Is the microbiome shaped by nature or nurture?
The link between the gut microbiome and a person’s overall health has been well established, but is this purely due to genetic factors? According to a study, the answer is no; nurture has far more of an impact on the gut microbiome than nature.
The gut microbiome is the community of organisms in the digestive tract, and it can influence several aspects of a person’s health, from their mood to their weight. Previous studies have focused heavily on how genes influence the environment our microbiome occupies, with different environments allowing certain bacterial strains to thrive. However, a study by the Weizmann Institute of Science found that genes only account for 2% of microbiome variation between populations, and other environmental factors are largely overlooked.
The study was based on a unique database of 1046 Israelis “with several distinct incestral origins who share a relatively common environment” who had participated in a longitudinal study of personalised nutrition.
Taking into account their genetic data, microbiome composition, dietary habits, lifestyle, medications and additional measurements, the researchers concluded that the most significant factors shaping our microbiome composition are diet and lifestyle.

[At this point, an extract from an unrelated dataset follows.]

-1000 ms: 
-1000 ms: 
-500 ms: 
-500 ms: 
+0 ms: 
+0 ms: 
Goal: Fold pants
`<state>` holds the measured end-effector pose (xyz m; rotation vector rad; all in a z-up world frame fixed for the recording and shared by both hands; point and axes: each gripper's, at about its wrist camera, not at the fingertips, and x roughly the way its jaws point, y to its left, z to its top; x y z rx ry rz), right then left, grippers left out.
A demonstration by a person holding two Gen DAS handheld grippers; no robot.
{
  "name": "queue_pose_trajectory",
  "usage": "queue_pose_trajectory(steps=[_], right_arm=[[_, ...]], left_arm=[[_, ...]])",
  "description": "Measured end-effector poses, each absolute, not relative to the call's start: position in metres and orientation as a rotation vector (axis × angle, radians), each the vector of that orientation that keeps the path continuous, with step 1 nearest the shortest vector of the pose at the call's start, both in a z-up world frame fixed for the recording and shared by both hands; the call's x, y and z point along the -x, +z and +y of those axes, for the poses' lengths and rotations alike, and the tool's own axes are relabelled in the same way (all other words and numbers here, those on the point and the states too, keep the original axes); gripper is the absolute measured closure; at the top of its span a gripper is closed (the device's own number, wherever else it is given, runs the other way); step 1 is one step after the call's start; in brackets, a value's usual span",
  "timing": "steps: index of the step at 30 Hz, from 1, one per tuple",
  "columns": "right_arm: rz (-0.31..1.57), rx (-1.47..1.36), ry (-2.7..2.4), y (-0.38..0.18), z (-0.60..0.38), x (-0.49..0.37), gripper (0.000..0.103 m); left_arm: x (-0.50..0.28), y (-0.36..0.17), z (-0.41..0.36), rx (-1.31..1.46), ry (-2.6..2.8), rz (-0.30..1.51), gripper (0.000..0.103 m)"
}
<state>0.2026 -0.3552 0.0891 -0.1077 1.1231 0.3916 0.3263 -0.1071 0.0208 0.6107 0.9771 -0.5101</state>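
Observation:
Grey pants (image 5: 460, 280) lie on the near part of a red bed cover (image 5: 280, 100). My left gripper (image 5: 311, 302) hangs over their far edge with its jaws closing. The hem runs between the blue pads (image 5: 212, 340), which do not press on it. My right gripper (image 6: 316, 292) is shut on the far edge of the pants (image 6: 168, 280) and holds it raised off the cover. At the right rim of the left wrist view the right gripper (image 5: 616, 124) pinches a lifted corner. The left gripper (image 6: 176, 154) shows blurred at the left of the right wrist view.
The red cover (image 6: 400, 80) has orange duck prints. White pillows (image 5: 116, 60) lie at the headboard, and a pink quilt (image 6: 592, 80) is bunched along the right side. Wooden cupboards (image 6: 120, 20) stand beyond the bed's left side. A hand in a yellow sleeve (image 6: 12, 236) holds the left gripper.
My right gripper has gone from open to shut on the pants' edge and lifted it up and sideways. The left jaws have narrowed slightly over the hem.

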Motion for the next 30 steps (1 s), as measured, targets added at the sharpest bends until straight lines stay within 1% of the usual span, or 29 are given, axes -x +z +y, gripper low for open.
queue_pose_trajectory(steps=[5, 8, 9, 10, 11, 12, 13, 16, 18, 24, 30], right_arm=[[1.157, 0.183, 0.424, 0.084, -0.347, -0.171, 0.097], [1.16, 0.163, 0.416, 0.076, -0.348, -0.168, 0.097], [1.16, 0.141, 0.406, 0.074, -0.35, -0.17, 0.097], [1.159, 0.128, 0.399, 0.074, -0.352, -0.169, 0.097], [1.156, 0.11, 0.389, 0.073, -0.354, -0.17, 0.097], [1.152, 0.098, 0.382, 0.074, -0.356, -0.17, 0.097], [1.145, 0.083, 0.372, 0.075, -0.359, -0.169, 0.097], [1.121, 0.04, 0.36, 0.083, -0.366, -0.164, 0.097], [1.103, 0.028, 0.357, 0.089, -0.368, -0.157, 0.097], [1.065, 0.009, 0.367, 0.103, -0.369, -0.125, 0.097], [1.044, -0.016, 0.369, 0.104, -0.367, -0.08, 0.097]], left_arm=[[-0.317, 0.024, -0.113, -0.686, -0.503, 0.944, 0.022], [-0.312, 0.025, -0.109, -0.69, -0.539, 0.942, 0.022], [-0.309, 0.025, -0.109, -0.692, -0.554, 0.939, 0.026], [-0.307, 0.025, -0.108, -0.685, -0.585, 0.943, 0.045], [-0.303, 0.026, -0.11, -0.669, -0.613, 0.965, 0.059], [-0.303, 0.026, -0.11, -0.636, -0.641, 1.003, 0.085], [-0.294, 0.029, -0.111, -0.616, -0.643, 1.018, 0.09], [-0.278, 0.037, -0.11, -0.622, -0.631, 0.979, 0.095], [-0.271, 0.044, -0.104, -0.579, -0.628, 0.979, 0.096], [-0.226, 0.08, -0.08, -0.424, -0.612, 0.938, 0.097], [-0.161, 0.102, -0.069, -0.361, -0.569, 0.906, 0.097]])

“There is significant similarity among the microbiomes of genetically unrelated individuals who share a household, but no significant microbiome similarity among relatives who do not have a history of household sharing,” the authors explained in an article.
“Over 20% of the inter-person microbiome variability is associated with factors related to diet, drugs and anthropometric measurements,” it continued.
The researchers also looked at the link between microbiome and the measurements of cholesterol, weight, blood glucose levels and other clinical parameters to establish how microbiome populations interact with our genes to modify our health.
They found that for most of these clinical measures, the association with bacterial genomes was as strong, if not stronger, than the association with the host’s human genome.
The findings of this study highlight the importance of understanding the factors that shape our microbiome, and how this knowledge can be applied to treating many common health problems.
“We cannot change our genes, but we now know that we can affect — and even reshape — the composition of the different kinds of bacteria we host in our bodies. So the findings of our research are quite hopeful; they suggest that our microbiome could be a powerful means for improving our health,” said Professor Eran Segal of the Computer Science and Applied Mathematics Department.
However, they emphasised that more research needs to be done to further confirm the relationship between the microbiome, genetics, environmental factors and health.
The article was published in the journal Nature.